Date: Wed, 26 Mar 2008 11:02:56 
To:"For discussions about marketing and expanding the Fedora user base"<fedora-marketing-list at redhat.com>
Subject: Re: Co-branding?


On Wed, Mar 26, 2008 at 10:59 AM, Rahul Sundaram <sundaram at fedoraproject.org <mailto:sundaram at fedoraproject.org> > wrote:
 
JoergSimon wrote:
 > Am Mittwoch, 26. März 2008 02:20:03 schrieb Rahul Sundaram:
 >
 >> Should there be some
 >> of co-branding within the distribution and a prominent hint in other
 >> places?
 >> Something like Fedora - Powered by Red Hat/ Sponsored by Red Hat or some
 >> such.
 >
 > -1 from me
 > Rahul, the 1.April is next week ;-)
 > http://fedoraproject.org/wiki/RedHatContributions <http://fedoraproject.org/wiki/RedHatContributions>  <- is this not enough?
 
 A typical Fedora user wouldn't ever see this and the point isn't really
 credit but continuity from Red Hat Linux.
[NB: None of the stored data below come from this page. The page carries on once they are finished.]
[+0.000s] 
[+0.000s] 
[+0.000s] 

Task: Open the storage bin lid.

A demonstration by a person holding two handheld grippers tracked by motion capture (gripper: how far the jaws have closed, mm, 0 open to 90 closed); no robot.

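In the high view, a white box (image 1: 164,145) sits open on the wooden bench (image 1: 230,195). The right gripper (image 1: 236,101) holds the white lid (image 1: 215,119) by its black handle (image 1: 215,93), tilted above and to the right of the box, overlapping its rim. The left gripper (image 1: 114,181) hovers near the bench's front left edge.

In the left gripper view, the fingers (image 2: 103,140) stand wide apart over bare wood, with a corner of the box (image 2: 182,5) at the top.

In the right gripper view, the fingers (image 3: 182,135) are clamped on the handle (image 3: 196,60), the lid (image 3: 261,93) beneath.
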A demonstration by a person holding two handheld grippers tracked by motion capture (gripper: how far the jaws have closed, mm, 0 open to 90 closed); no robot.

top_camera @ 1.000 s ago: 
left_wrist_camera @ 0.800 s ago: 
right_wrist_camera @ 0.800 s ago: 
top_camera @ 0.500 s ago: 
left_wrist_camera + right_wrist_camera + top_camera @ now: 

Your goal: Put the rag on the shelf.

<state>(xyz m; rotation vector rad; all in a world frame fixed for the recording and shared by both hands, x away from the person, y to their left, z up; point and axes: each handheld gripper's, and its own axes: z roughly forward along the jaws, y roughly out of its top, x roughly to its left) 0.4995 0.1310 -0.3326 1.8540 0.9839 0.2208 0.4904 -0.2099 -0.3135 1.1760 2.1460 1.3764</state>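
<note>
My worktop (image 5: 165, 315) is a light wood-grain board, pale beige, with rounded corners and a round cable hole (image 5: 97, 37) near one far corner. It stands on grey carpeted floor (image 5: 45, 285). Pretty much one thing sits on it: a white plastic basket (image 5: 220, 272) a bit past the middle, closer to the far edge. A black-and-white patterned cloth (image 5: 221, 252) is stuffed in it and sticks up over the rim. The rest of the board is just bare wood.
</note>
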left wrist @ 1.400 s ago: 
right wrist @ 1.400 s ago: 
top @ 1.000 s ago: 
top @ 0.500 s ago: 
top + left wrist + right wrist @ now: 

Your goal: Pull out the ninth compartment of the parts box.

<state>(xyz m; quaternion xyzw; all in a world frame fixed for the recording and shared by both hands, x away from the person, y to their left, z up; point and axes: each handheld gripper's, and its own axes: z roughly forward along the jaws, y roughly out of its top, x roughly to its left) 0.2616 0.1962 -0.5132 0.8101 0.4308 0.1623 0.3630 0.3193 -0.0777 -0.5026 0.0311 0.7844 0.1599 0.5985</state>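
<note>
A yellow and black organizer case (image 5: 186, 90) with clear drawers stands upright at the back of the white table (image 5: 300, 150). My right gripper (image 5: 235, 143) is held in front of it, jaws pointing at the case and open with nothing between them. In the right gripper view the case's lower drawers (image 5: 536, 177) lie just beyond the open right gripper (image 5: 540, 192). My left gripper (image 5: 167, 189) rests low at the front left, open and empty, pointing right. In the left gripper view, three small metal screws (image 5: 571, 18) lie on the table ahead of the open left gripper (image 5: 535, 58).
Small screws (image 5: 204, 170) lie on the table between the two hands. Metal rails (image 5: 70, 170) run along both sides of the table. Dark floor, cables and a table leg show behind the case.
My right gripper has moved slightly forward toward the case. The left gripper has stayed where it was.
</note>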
Long term contributors might
 and people who are actively involved in the linux community will but not
 regular end users who just use the distribution which is the large
 majority wouldn't. They will just see the bootup screen and background.
 Even the website is somewhat a secondary audience but since we have now
 a start.fp.o home page that is more prominent too.

btw, what would be the impact if an ordinary Linux user d'nt know about who is the sponsor of the Distro he/she is using?